Summary
Rently focuses specifically on rent with a 0% fee eGIRO option, while platforms like ipaymy and CardUp are general bill payment platforms with variable credit card fees (0.5%–2.95%).
The key difference is structural: Rently is a 'financial intermediary' that can take on financial risk, while platforms like ipaymy and CardUp are 'payment routers'.
This structure allows Rently to offer unique services like paying your security deposit on your behalf, which you then pay for monthly.
For tenants looking to eliminate fees, lower move-in costs, or reliably earn rewards, Rently provides a suite of tools built for the specific challenges of renting in Singapore.

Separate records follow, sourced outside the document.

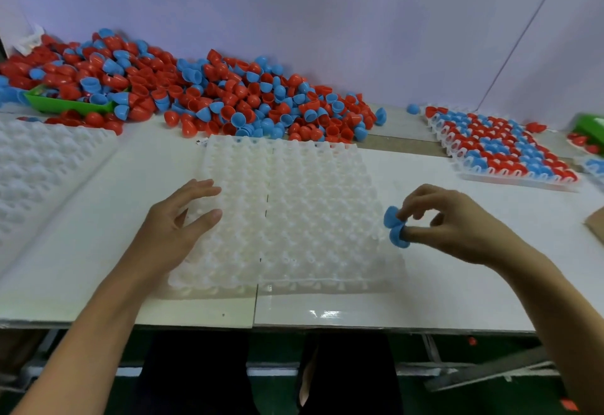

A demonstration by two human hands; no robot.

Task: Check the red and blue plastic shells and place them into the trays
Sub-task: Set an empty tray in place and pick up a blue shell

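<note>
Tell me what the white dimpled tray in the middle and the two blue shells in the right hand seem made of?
White dimpled tray: probably thin moulded plastic, translucent and glossy, its front edge catching glare. Blue shells: seemingly hard plastic, smooth, opaque, uniformly coloured.

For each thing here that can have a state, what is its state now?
Left hand: open, resting on the middle tray.
Right hand: pinching two blue shells.
Middle tray: empty.
Right tray: filled with shells.
Left tray: empty.
Shell pile: loose, unsorted.
</note>
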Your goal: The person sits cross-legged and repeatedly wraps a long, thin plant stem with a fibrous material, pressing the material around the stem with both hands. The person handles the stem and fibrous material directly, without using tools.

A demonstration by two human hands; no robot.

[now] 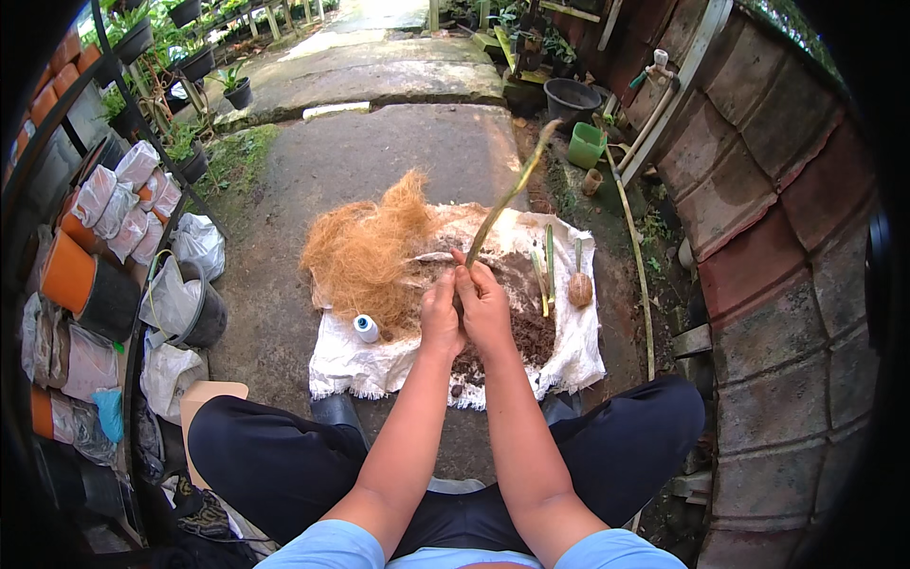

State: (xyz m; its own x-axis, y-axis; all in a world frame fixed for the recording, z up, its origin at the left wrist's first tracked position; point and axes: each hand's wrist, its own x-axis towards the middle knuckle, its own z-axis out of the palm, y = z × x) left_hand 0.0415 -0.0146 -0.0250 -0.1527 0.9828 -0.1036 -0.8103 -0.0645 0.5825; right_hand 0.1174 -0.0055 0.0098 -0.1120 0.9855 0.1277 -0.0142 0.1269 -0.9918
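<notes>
My left hand (442, 313) and my right hand (485, 302) meet over a white woven sack (355, 366), both closed around the lower end of a long green-brown plant stem (508, 192). The stem slants up and away to the right; its base is hidden by my fingers. Dark, crumbly soil (533, 340) lies on the sack beneath. Left of my hands is a heap of orange-brown coconut fibre (362, 249), with a white thread spool (366, 328) at its near edge. On the right lie green stem cuttings (549, 263) and a fibre-wrapped ball with a short stem (580, 288).
A dark bucket (210, 313) with plastic inside and a rack of wrapped packets (117, 213) and pots stand left. At right are a green container (587, 144), a black basin (571, 99), a hose (635, 249) and a wall of tiles (768, 398).
</notes>
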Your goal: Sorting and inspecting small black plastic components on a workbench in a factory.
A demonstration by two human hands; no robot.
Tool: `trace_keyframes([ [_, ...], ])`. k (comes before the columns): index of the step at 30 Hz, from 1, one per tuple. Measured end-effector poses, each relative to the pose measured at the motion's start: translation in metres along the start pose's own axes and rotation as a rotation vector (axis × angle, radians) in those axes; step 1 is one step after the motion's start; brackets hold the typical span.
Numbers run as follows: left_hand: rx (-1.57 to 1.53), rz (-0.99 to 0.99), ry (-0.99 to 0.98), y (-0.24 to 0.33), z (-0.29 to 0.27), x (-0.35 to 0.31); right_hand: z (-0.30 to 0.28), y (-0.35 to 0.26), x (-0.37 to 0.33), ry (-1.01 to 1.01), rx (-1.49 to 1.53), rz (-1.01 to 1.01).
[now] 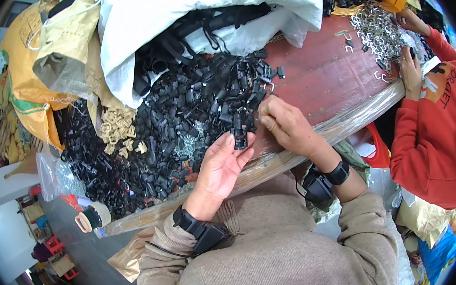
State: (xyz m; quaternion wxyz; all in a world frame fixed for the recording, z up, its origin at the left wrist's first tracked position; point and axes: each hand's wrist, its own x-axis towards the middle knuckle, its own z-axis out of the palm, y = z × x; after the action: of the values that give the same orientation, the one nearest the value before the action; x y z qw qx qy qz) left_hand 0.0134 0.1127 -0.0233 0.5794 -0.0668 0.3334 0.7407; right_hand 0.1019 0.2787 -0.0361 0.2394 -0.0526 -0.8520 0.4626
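My left hand (221,169) is closed, with a small black plastic part (241,139) pinched between its thumb and fingers at the table's near edge. Just right of it, my right hand (289,125) is curled with thumb and fingertips pressed together; whatever they hold, if anything, is too small or hidden to tell. A broad heap of small black plastic parts (187,105) spreads beyond and left of both hands. Among them lie a cluster of small clear or silvery pieces (186,145) and a little pile of beige plastic parts (117,126).
A white sack (208,3) spills black parts onto the red tabletop (323,69). Yellow sacks (34,74) stand at the left. A roll of tape (93,217) sits by the near-left edge. At the right, a co-worker in red (432,129) handles metal shackle-shaped pieces (378,33).
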Motion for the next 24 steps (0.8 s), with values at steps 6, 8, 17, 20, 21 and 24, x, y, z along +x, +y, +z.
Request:
trace_keyframes([
  [6,0.040,0.029,-0.018,-0.001,0.003,0.000,0.004,-0.015,-0.010,-0.035,0.212,0.196],
  [8,0.049,0.026,-0.028,-0.001,0.004,0.001,0.005,-0.017,-0.010,-0.054,0.275,0.252],
  [17,0.098,-0.013,-0.062,-0.001,0.008,0.001,0.002,-0.014,-0.014,-0.088,0.629,0.493],
  [20,0.116,-0.009,-0.077,-0.001,0.009,0.001,0.001,-0.017,-0.015,-0.065,0.759,0.584],
  [21,0.127,0.001,-0.084,0.000,0.010,0.001,0.003,-0.016,-0.017,-0.062,0.700,0.542],
  [24,0.130,0.010,-0.095,0.001,0.012,-0.002,0.008,-0.014,-0.022,-0.060,0.586,0.463],
])
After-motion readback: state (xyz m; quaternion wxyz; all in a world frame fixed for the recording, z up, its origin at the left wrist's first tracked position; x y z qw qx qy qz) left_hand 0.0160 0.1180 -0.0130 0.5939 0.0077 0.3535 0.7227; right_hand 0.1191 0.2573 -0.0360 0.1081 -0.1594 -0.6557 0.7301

Every month, Singapore tenants face the same ritual: log in, check the due date, trigger a manual bank transfer, and pray it clears in time. For the privilege of paying your single largest monthly expense, you've historically earned nothing back. That's changing — but not all platforms are created equal.
Rently, ipaymy, and CardUp all promise to modernise how you pay rent. But "modernise" means very different things to each of them. If you've been searching for an honest ipaymy alternative or wondering whether CardUp's promo rates are too good to be true, this breakdown is for you.
How Generalist Platforms like ipaymy & CardUp Compare
To be fair, generalist platforms like ipaymy and CardUp have their place — and dismissing them would be doing readers a disservice.
Established trust and versatility are their clearest advantages. If you already use a platform like CardUp to pay your income tax, insurance premiums, or business invoices, adding rent to the same dashboard is genuinely convenient. Others, like ipaymy, similarly support a wide range of corporate and personal payment categories. For users who want a single platform for everything, that breadth is hard to beat.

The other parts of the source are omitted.